Re: [PATCH 4/5] KVM: add __kvm_request_needs_mb

Christian Borntraeger <borntraeger@xxxxxxxxxx> · Wed, 22 Feb 2017 20:23:05 +0100

On 02/22/2017 04:17 PM, Radim Krčmář wrote:
> [Oops, the end of this thread got dragged into a mark-as-read spree ...]
> 
> 2017-02-17 11:13+0100, David Hildenbrand:
>>>> This is really complicated stuff, and the basic reason for it (if I
>>>> remember correctly) is that s390x does reenable all interrupts when
>>>> entering the sie (see kvm-s390.c:__vcpu_run()). So the fancy smp-based
>>>> kicks don't work (as it is otherwise just racy), and if I remember
>>>> correctly, SMP reschedule signals (s390x external calls) would be
>>>> slower. (Christian, please correct me if I'm wrong)
>>>
>>> No the reason was that there are some requests that need to be handled
>>> outside run SIE. For example one reason was the guest prefix page.
>>> This must be mapped read/write ALL THE TIME when a guest is running,
>>> otherwise the host might crash. So we have to exit SIE and make sure that
>>> it does not reenter, therefore we use the RELOAD_MMU request from a notifier
>>> that is called from page table functions, whenever memory management decides
>>> to unmap/write protect (dirty pages tracking, reference tracking, page migration
>>> or compaction...)
>>>
>>> SMP-based request wills kick out the guest, but for some thing like the
>>> one above it will be too late.
>>
>> While what you said is 100% correct, I had something else in mind that
>> hindered using vcpu_kick() and especially kvm_make_all_cpus_request().
>> And I remember that being related to how preemption and
>> OUTSIDE_GUEST_MODE is handled.
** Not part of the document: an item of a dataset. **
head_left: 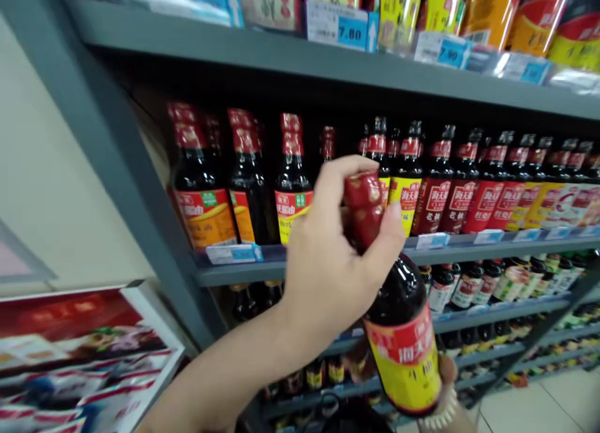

I think this boils down to what would
>> have to be implemented in kvm_arch_vcpu_should_kick().
>>
>> x86 can track the guest state using vcpu->mode, because they can be sure
>> that the guest can't reschedule while in the critical guest entry/exit
>> section. This is not true for s390x, as preemption is enabled. That's
>> why vcpu->mode cannot be used in its current form to track if a VCPU is
>> in/oustide/exiting guest mode. And kvm_make_all_cpus_request() currently
>> relies on this setting.
>>
>> For now, calling vcpu_kick() on s390x will result in a BUG().
>>
>>
>> On s390x, there are 3 use cases I see for requests:
>>
>> 1. Remote requests that need a sync
>>
>> Make a request, wait until SIE has been left and make sure the request
>> will be processed before re-entering the SIE. e.g. KVM_REQ_RELOAD_MMU
>> notifier in mmu notifier you mentioned. Also KVM_REQ_DISABLE_IBS is a
>> candidate.
> 
> Btw. aren't those requests racy?
> 
>     void exit_sie(struct kvm_vcpu *vcpu)
>     {
>     	atomic_or(CPUSTAT_STOP_INT, &vcpu->arch.sie_block->cpuflags);
> 
> If you get stalled here and the target VCPU handles the request and
> reenters SIE in the meantime, then you'll wait until its next exit.
> (And miss an unbounded amount of exits in the worst case.)
> 
>     	while (vcpu->arch.sie_block->prog0c & PROG_IN_SIE)
>     		cpu_relax();
>     }
> 

Its not racy for the purpose it was originally made for (get the vcpu 
out of SIE before we unmap a guest prefix page) as the MMU_RELOAD handler 
will wait for the pte lock which is held by the code that called
kvm_s390_sync_request(KVM_REQ_MMU_RELOAD, vcpu).

We also have the guarantee that after returning from kvm_s390_sync_request
we will have that request be handled before we reenter the guest, which is
all we need for DISABLE_IBS. 

But yes, all non MMU_RELOAD users might wait longer, possibly several guest
exits. We never noticed that as requests are really a seldom event. Basically
unmapping of the guest prefix page due to paging and migration, switching 
between 1 and more guest cpus and some other seldom events.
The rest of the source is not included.